Left: Outward-opening piezoelectric fuel injector, fuel injection shape at 200 bar pressure; Right: Standard multi-hole fuel injection valve, fuel injection shape at 130 bar pressure. The outward-opening piezoelectric fuel injector with extremely small valve clearance has a fuel mist length of only half that of a multi-hole fuel injection valve under high pressure; the time it takes for a piezoelectric fuel injector to generate fuel mist is 1/4 of that of a traditional multi-hole valve, effectively preventing residual oil droplets on the cylinder wall.

    Because the last injection in each cycle occurs immediately before ignition, when the piston is basically at top dead center, the requirements for the gas injection distance and vaporization characteristics are much higher than for intake stroke fuel injection, in order to prevent the formation of oil droplets on the piston head and cylinder wall. The free injection distance needs to be significantly reduced, so a core component of the BlueDIRECT combustion system is a piezo injector with an outward-opening nozzle, which can spray very short fuel pulses with extremely high accuracy and stability of the fuel injection amount. Stratified lean combustion mode is suitable for low load conditions, with engine speeds below 3500 rpm and mean effective pressures below 5 bar, which is close to half of the maximum load of a naturally aspirated engine.

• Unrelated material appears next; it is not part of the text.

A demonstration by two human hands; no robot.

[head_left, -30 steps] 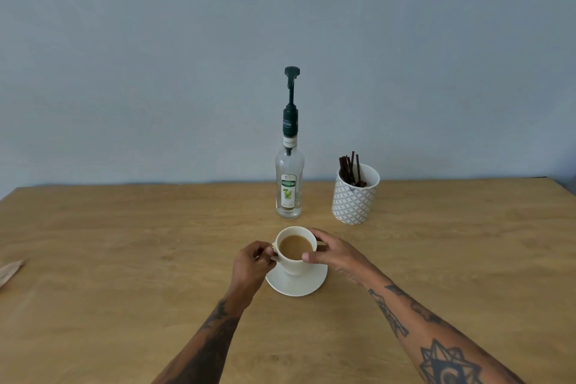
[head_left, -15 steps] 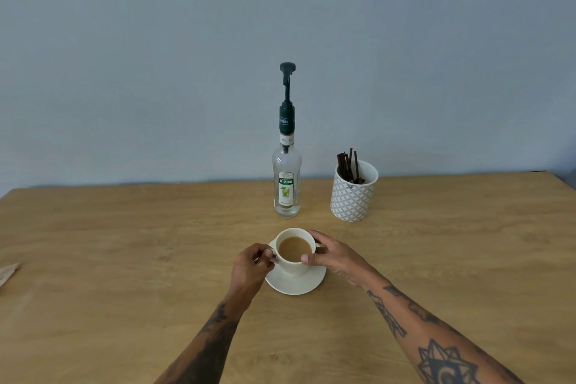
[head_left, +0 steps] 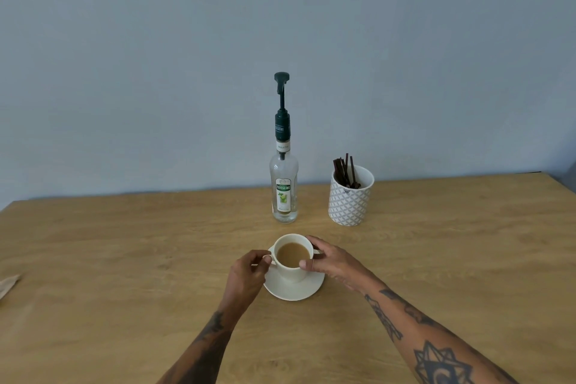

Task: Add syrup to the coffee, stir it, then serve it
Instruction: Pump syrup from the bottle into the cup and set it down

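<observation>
Head view: the left hand (head_left: 246, 274) pinches the handle of the coffee cup (head_left: 293, 257), while the right hand (head_left: 332, 262) cups its opposite side. The cup sits on its saucer (head_left: 294, 288). Beyond both grips stands the syrup bottle (head_left: 283, 184); the stirrer pot (head_left: 350, 201) stands beyond the right hand.

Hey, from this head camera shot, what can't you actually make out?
- Stirrers: lower ends hidden inside the patterned holder.
- Cup handle: covered by the left hand.
- Saucer: far part hidden behind the coffee cup.
- Tan object: cut off by the left edge.
- Syrup bottle: liquid level unclear through the clear glass.
</observation>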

    When the load exceeds the mean effective pressure of 5 bar, the turbocharged four-cylinder engine's specially enhanced homogeneous stratified lean burn (HOS) mode will be used. The combination of intake stroke fuel injection and compression stroke fuel injection, combined with turbocharging, is used to extend the operating range of the lean fuel mixture to all intake loads. By precisely controlling the fuel mixer injection amount and inhaling excess air at high loads, the engine has good thermodynamic efficiency even without lean burn technology.

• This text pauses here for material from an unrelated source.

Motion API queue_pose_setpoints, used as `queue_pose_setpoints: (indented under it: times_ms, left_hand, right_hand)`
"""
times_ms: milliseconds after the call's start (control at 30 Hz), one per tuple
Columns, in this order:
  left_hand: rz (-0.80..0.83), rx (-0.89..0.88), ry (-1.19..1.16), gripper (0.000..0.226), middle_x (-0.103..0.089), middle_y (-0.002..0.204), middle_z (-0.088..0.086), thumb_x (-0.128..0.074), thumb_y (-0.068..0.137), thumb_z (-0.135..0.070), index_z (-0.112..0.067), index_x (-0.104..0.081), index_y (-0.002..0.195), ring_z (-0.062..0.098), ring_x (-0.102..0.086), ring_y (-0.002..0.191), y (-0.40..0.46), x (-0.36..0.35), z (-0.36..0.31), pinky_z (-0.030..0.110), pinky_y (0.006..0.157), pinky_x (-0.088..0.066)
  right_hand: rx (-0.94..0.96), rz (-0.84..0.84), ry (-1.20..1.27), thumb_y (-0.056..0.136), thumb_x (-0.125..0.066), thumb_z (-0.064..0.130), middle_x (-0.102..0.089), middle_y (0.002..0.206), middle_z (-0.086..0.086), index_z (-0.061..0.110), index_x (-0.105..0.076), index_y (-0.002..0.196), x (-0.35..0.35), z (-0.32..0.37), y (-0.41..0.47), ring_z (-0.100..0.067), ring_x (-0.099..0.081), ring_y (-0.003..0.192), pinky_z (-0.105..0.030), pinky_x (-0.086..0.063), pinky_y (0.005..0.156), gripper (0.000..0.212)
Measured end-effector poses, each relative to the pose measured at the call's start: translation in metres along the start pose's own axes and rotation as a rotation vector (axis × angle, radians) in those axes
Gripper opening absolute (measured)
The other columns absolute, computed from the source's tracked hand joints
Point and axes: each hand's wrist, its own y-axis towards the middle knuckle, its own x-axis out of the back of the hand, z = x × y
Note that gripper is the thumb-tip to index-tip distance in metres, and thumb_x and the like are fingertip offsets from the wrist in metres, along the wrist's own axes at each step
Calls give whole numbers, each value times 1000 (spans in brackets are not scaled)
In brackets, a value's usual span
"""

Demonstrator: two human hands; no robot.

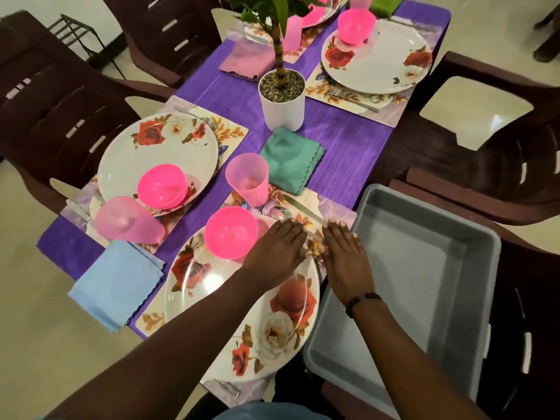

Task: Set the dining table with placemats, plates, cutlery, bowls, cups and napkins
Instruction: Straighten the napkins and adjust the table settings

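Both grips lie open: our left hand (274, 251) and right hand (345, 257) flatten the knife (303, 212); a nudge toward eleven o'clock could topple the cup (248, 183).

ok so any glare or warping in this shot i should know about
Head view: ceiling light glares off the near floral plate, washing out its pattern beside the left hand; wide-angle distortion bows the grey tub and the chairs at the edges; the tipped pink cup looks slightly soft; the right hand is sharp.

Head-worn view, steeply down, close over the table (348, 140)
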Motion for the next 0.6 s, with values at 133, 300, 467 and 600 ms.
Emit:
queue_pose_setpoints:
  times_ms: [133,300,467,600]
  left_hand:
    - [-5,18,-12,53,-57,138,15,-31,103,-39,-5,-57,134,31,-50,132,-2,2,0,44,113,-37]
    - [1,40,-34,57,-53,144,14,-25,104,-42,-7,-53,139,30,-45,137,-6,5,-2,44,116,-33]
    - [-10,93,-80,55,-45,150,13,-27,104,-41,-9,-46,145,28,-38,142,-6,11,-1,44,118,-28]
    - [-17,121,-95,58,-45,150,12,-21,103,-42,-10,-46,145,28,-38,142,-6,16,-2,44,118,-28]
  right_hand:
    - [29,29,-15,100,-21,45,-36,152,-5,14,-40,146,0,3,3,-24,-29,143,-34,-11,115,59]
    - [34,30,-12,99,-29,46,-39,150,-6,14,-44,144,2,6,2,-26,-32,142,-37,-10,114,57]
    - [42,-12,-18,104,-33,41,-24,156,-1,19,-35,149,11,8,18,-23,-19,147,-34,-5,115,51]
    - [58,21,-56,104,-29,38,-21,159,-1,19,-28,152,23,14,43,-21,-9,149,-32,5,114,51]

    The four-cylinder BlueDIRECT engine is equipped with a third-generation gasoline direct injection device and uses spray-guided lean combustion technology. The system's maximum pressure can reach 200 bar, and it can be adjusted to the optimal amount according to the engine's performance map and working conditions; the newly developed piezoelectric injector allows each power stroke cycle to complete up to five injection operations, which helps to form the best fuel mixture ratio and cloud shape, thereby optimizing the combustion process and improving fuel efficiency.

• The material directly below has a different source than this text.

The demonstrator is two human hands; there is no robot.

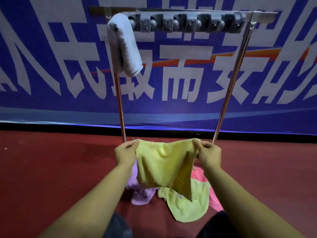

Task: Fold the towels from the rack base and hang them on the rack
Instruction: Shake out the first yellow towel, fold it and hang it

    The third generation of direct fuel injection system uses fast multiple discharge ignition technology (MSI): the first spark discharge is followed by a rapid combustion process, the ignition coil is immediately charged and the second spark discharge is completed, and so on. The multiple discharge ignition system can complete four spark discharges in a millisecond, generating a plasma zone with a larger expansion space than ordinary ignition. The fast multiple discharge ignition system can be used to adjust the spark ignition time and the entire combustion process to meet the corresponding power output needs; it helps to define the range of the optimal combustion area and improves the utilization of the residual lean fuel mixture, which in turn reduces fuel consumption.